Although PO4 supplementation is recommended from the third day of life [19], it has been shown that early introduction (even from the first day of life) in ELBW infants is safe [21,22,23] and results in lower incidence of Ca abnormalities and severe hypercalcemia, as well as in improved Ca retention [16, 24,25,26]. In addition, it might protect from negative effects exerted by hypophosphatemia on energy balance of several organs [4]. Nevertheless, there is a discrepancy between current recommendations on parenteral mineral supplementation. In fact, while guidelines by the American Academy of Pediatrics recommend PN supply of Ca and PO4 of 1.5–2 mmol/kg/day with Ca:PO4 ratio 1.1–1.3:1 [27], the European Society of Pediatric Gastroenterology, Hepatology, and Nutrition recommend 0.8–2 mmol/kg/day of Ca, and 1–2 mmol/kg/day of PO4, with a Ca: PO4 ratio of 0.8–1:1 [19]. In this respect, several studies [2, 25, 26] indicate that equimolar Ca:PO4 ratio might be more appropriate to meet the great PO4 requirement in the early post-natal period in VLBW infants. Indeed, in the study by Christman et al. [26] hypophosphatemia was detected in up to 34% of babies, despite providing the maximum recommended doses of PO4 for preterm infants with a Ca:PO4 ratio of 1.56. Recently, concern has been raised in countries like Italy where D-Fructose-1,6-diphosphate, the most common PO4 source for PN, is no longer available, and its alternative sodium glycerophosphate has to be imported from abroad. Furthermore, a relationship between amino acid intake and the risk of hypophosphatemia has been noted in preterm infants [2]. Although this suggests that PO4 requirement calculation should also take into account amino acid supply, current evidence is limited to provide clear recommendations in these patients [28].
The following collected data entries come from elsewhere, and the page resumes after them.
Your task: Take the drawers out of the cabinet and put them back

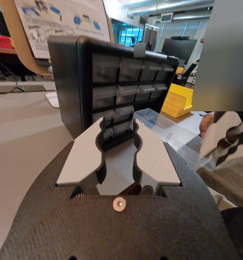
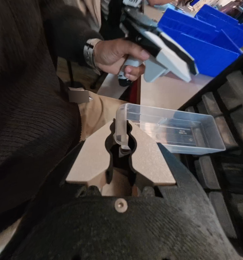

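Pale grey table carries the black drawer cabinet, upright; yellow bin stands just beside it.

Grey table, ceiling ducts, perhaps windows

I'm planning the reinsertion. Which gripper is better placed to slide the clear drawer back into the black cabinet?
Right. The right gripper is already shut on the clear drawer by its front handle, beside the cabinet. The left gripper is open and empty, facing the cabinet front.
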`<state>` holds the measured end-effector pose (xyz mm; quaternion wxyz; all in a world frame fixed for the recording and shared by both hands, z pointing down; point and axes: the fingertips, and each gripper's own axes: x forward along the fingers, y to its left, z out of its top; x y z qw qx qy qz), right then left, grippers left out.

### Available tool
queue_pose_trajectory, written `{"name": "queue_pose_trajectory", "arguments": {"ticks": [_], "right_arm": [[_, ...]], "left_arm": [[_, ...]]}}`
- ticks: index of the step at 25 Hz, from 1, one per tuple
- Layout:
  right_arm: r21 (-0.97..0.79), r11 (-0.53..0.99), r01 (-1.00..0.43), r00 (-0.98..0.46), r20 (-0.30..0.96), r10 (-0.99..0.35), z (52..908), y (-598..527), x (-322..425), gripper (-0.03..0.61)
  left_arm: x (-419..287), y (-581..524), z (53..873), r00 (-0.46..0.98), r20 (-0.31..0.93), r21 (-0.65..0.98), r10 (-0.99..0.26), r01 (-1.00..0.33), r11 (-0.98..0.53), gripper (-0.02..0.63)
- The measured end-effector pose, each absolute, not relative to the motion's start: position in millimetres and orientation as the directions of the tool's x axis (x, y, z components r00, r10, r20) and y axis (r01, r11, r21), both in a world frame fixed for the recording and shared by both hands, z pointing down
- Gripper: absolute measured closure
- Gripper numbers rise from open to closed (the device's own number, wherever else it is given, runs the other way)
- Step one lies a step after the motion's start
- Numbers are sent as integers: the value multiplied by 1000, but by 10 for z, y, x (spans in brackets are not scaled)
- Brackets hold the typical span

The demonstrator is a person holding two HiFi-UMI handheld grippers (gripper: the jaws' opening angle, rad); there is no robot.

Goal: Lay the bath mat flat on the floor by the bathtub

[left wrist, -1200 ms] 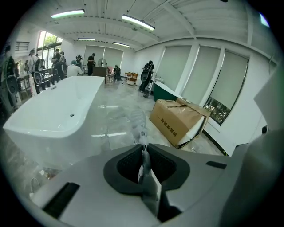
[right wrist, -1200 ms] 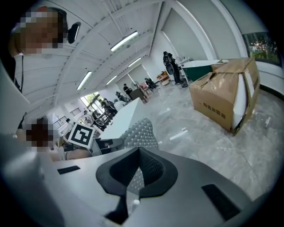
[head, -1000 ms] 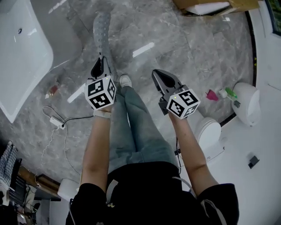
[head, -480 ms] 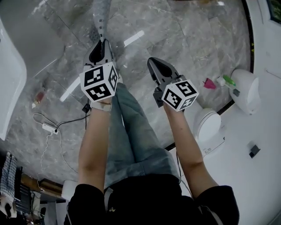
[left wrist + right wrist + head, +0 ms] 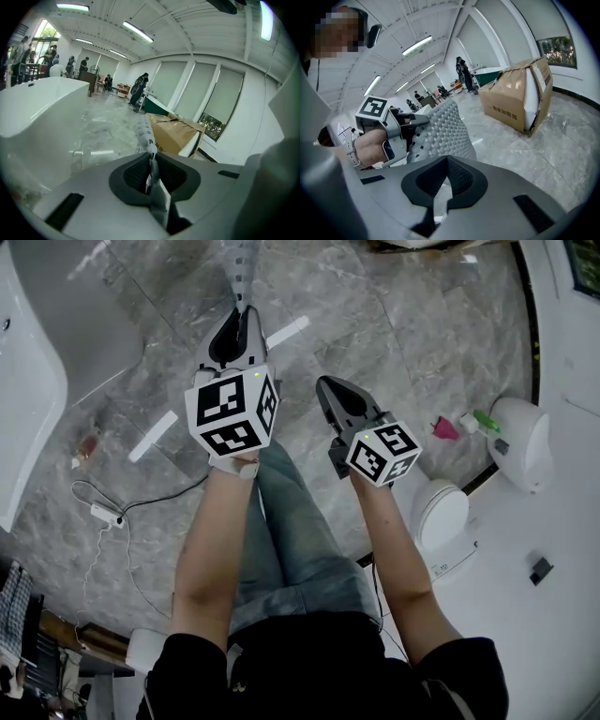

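Hanging pinched in the left gripper (image 5: 240, 317), nubbed grey bath mat (image 5: 144, 132), right of the bathtub (image 5: 28, 399), not yet flat. Right gripper (image 5: 328, 388): jaws closed, empty. Laying-out judged wholly outstanding.

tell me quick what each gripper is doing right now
Left gripper: shut on the bath mat.
Right gripper: shut, nothing between its jaws.
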<state>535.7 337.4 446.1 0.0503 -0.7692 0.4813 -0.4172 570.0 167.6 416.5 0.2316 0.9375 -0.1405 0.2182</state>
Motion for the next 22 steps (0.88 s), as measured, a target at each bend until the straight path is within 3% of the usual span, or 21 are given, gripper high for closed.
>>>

As far as it concerns treatment, consistent with previous reports [29, 30], our case highlights that hypophosphatemic hypercalcemia does not benefit from treatments commonly used for PTH-indipendent hypercalcemia (such as hyperhydration, furosemide, subcutaneous calcitonin, steroids), but improves dramatically after iv or even oral [29] administration of PO4. Although in theory a drop in ionized calcium may be observed during correction of hypophosphatemia, so far this has never been reported in neonatal hypophosphatemic hypercalcemia. Therefore, given that we used common therapeutic doses of PO4, we hypothesize that contemporary infusion of albumin might have favored symptomatic hypocalcemia. Finally, our case highlights the need for regular check of Ca and PO4 concentrations, even every 2 hours [4], during PO4 infusion.
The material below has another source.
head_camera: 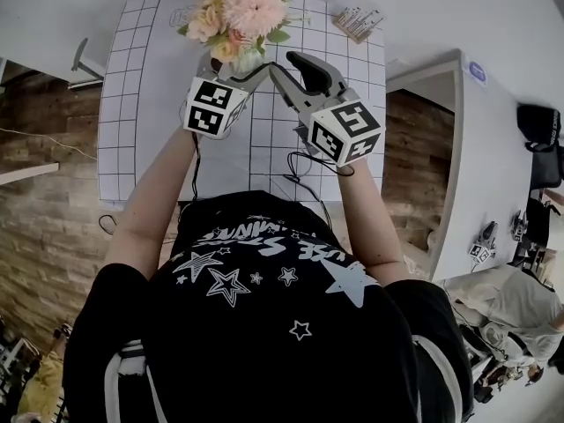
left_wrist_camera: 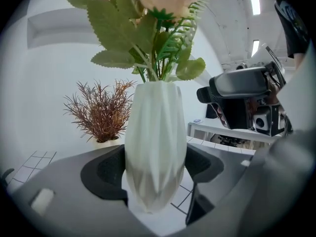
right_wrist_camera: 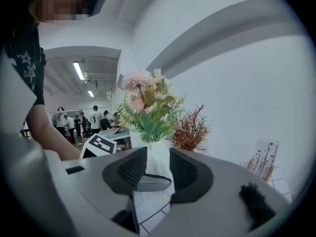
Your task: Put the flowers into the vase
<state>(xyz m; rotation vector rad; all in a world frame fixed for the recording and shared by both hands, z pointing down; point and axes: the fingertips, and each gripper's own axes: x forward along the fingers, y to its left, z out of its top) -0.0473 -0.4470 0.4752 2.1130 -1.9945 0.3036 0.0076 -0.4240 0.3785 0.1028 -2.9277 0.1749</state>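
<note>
Closest to the lens is the person's black star-printed shirt (head_camera: 264, 324), with both forearms reaching out over a gridded mat (head_camera: 141, 104) on the white table (head_camera: 423, 16). By the look of it the main step is done: the flowers (head_camera: 242, 11), a bunch of pink and peach blooms with green leaves, stand upright with their stems down in the mouth of the white faceted vase (left_wrist_camera: 155, 142), and no loose stem shows on the mat. The vase stands on the mat near its far edge, base down on the grid. The left gripper (left_wrist_camera: 154, 168) has the vase by its lower body, the jaws set fairly wide with a dark pad against each side of it, so the vase is being steadied rather than left free. The right gripper (head_camera: 277, 69) sits just beside the vase on the person's right, its jaws apart with nothing held in them; its own view looks through the gap at the vase and bouquet a little way beyond. What seems to be left is only to let go of the vase and draw both grippers back without tipping it, since the bunch is top-heavy. Behind the vase stands a small pale pot (left_wrist_camera: 106, 143) holding a reddish-brown dried sprig (left_wrist_camera: 101, 112), apart from the vase and not part of the job.
</note>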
In conclusion, clinicians should be aware of the possible occurrence of life-threatening severe hypercalcemia in infants with or at risk to develop hypophosphatemia. Our case provides additional information regarding the mechanisms of Ca dysregulation in hypophosphatemic infants and confirms that hypophosphatemic hypercalcemia can only be managed with infusion of PO4. Current strategies for monitoring of phosphatemia and for adequate PO4 supplementation of in the first weeks of life in premature infants need to be implemented.